Meine Antwort ist: NEIN; nichts rechtfertigt diesen Krieg, nichts rechtfertigt irgendeinen Krieg. Krieg, in dem immer Gewalt in brutalster Form gegen andere angewendet wird. Es gibt keinen gerechten Krieg, seien die Umstände auch noch so schlimm und ungerecht, in denen die Menschen leben.

Mühsam, Schritt für Schritt, hat die InternatIonale Staatengemeinschaft sich zusammengefunden und versucht, allgemeingültige und verbindliche Standards für das Zusammenleben auf dieser engen - und leider nicht friedlicher werdenden - Welt festzulegen. Trotz UN--Charta, trotz vieler Abkommen und Resolutionen hat es auch in den letzten Jahren und Jahrzehnten immer wieder Konflikte, Menschenrechtsverletzungen in allen Gesellschaften, Krieg in der näheren und weiteren Entfernung von uns gegeben.
Sind also die Vereinten Nationen ein zahnloser Tiger, den wir nicht mehr brauchen, weil er nichts bewirken und nichts verhindern kann?

Ich bin überzeugt: Die Vereinten Nationen sind heute wichtiger als jemals früher.

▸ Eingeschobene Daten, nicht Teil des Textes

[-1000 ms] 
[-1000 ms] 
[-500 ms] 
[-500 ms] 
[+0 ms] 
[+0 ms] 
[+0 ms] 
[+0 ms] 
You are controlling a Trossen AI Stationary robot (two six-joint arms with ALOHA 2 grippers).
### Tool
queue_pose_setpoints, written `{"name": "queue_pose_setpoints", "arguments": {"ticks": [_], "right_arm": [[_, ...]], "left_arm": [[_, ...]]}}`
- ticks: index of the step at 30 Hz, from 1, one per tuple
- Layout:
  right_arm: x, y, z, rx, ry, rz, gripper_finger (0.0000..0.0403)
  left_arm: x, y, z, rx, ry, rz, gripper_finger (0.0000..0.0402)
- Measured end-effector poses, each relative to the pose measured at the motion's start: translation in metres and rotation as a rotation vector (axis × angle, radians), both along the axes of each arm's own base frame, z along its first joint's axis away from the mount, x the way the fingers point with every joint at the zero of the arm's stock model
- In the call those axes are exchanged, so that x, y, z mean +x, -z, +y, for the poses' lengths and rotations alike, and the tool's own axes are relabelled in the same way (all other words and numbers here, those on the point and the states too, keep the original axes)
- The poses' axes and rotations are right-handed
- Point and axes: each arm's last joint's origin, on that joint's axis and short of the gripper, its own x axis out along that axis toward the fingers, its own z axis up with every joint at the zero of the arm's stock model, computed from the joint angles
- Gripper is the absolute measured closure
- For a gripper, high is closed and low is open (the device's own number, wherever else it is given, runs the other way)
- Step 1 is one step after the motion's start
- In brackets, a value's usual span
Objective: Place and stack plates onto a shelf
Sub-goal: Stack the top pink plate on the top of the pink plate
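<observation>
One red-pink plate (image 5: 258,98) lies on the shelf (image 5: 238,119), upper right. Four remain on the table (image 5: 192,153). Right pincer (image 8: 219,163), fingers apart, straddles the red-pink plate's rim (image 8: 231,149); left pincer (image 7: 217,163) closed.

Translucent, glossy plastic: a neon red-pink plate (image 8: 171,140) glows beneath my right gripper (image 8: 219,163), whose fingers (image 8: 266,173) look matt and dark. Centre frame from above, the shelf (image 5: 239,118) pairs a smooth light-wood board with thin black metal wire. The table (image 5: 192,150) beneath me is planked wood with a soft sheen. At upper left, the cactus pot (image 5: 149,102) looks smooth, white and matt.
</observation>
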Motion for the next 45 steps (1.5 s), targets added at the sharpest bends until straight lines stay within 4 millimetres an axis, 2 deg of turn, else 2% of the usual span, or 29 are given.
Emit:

Die Bevölkerungen, die Regierungen der Nicht--Kriegswilligen und die UN gemeinsam sind die einzigen, die langfristig gegen die Kriegswilligen, gegen Waffen- und Olindustrie in den mächtigen Staaten etwas ausrichten können.

Es gibt keine Achse des Bösen und es gibt keine Achse des Guten. Das Böse ist überall zu finden, in jedem Land und in jedem Menschen; aber auch Gutes können wir überall finden, in jedem Land und in jedem Menschen - wenn wir es fördern und wenn wir uns selber an die gemeinsam in unseren Gesellschaften vereinbarten Maßstäbe halten.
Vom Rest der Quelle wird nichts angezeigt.